One of those things is the release of new music, which she’s creating with a little more intention than a song spontaneously published to Instagram, albeit with the same “genuine, random, honest” approach to songwriting. On February 14, she dropped a perfect couplet of new, love-worn songs: “Do You Love Me” and “Touch,” which she says show two different analyses of unrequited love.
The bouncy pop on “Do You Love Me” is more of a “childish interpretation, where you’re going crazy and you're like, ‘Do they love me? What's going on?’” Meanwhile, the acoustic guitar-driven “Touch” is a deeper reflection; “It's much more emotional, [it’s] what is happening in your head when you realize someone doesn't love you back,” she says. And yes — the Valentine’s Day release is meant to be a little tongue-in-cheek. “They're both kind of anti-romance. I'm a huge fan of irony.”
The way Stephanie’s life has changed over the course of her teen years in relation to her burgeoning fame isn’t necessarily ironic, but her trajectory has become a sort of meta-commentary on teenage life. Stephanie is a documented K-pop fan, talking openly in the past about her love for groups like GOT7. In 2019, Stephanie teamed up with GOT7 member Jackson Wang to release a sweet duet version of “I Love You 3000,” complete with a music video.
“It was really weird, [because] I watched this man on my computer for so long,” she says about meeting Jackson. “All my friends are confused. They're like, ‘What is going on? The simulation is breaking.’” But she easily bridged the gap between fan and contemporary to make the duet. “It's really great to have the people that you look up to growing up kind of recognize and appreciate your work. You kind of have to draw a line for yourself, like, ‘Okay, I'm a fan, but we're also working so we’ve got to be professional and cool and stuff.’”
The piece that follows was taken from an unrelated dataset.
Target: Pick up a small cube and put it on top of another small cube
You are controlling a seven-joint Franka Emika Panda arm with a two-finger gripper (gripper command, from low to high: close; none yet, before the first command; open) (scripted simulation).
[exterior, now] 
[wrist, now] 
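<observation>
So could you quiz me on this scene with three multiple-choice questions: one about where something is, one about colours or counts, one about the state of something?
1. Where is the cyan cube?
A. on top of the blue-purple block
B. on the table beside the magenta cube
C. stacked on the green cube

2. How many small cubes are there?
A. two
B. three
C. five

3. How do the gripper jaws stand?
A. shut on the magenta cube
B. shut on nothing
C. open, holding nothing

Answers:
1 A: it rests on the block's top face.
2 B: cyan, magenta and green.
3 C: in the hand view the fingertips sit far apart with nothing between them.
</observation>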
Working with the musician, she says, was a dream come true: “One of the greatest things about working with Jackson, you learn about how important it is to be humble in the industry because he's a very humble and kind person.”
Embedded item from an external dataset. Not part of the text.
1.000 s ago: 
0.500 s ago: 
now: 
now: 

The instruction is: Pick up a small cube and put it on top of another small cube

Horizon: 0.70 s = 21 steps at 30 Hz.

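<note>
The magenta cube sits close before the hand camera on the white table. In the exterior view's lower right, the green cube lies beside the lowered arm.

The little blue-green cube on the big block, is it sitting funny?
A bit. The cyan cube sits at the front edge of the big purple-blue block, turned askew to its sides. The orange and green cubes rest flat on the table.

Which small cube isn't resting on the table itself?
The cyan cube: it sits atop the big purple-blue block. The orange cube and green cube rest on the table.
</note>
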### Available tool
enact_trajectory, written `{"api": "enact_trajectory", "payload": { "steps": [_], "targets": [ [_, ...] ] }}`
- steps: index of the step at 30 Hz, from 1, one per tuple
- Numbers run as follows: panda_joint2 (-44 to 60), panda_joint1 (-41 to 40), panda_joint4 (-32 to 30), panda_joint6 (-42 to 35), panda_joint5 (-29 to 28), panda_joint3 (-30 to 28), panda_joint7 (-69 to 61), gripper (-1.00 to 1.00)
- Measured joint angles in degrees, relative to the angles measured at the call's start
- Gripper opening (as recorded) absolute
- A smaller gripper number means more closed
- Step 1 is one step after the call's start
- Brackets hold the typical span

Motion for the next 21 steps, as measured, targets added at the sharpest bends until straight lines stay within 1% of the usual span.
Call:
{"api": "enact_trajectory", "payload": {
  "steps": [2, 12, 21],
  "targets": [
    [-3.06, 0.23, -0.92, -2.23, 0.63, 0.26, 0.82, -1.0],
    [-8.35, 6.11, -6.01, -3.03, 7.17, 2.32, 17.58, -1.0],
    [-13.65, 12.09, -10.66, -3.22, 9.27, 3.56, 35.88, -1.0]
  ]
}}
GOT7 isn’t the only K-pop Stephanie enjoys; she’s pumped for Red Velvet’s recent comeback, “Psycho,” for example. “I got into K-pop with TWICE and BLACKPINK,” she says, “so I can't wait for them to come back and see what they have in store.”
The success of K-pop over the past couple decades, and especially in the 2010s, has proved again and again that art transcends location and language. Good music can come from anywhere and fans can live all across the globe – Stephanie sees her own success as an Indonesian singer as part of a continued wave of western audiences opening their minds. “I mean there's still a long ways to go, but I'm glad that I can be a part of kind of diversifying the industry,” she says. “My favorite thing is to inspire and also just help out, because there's so many talented people… that don't have the kind of opportunities that I have. I want to try my best to make sure everyone gets a chance to achieve their dreams.”
Looking forward, Stephanie’s own dreams are well-documented. She has a habit of writing random predictions in her Notes app; prior to the Mnet honor, she literally wrote, “get an award.” (A wish that’s already been granted twice — she’s nominated for a 2020 iHeartRadio Music Award for Social Star.) Her next goal is less easily quantified, but hints at more new music coming soon.
“I want to be able to show all my fans what my style is and who I am as a musician, because I don't have that many songs out,” she says. “I want to show who I am as a person as well. I love getting to know everyone and letting everyone know who I am.”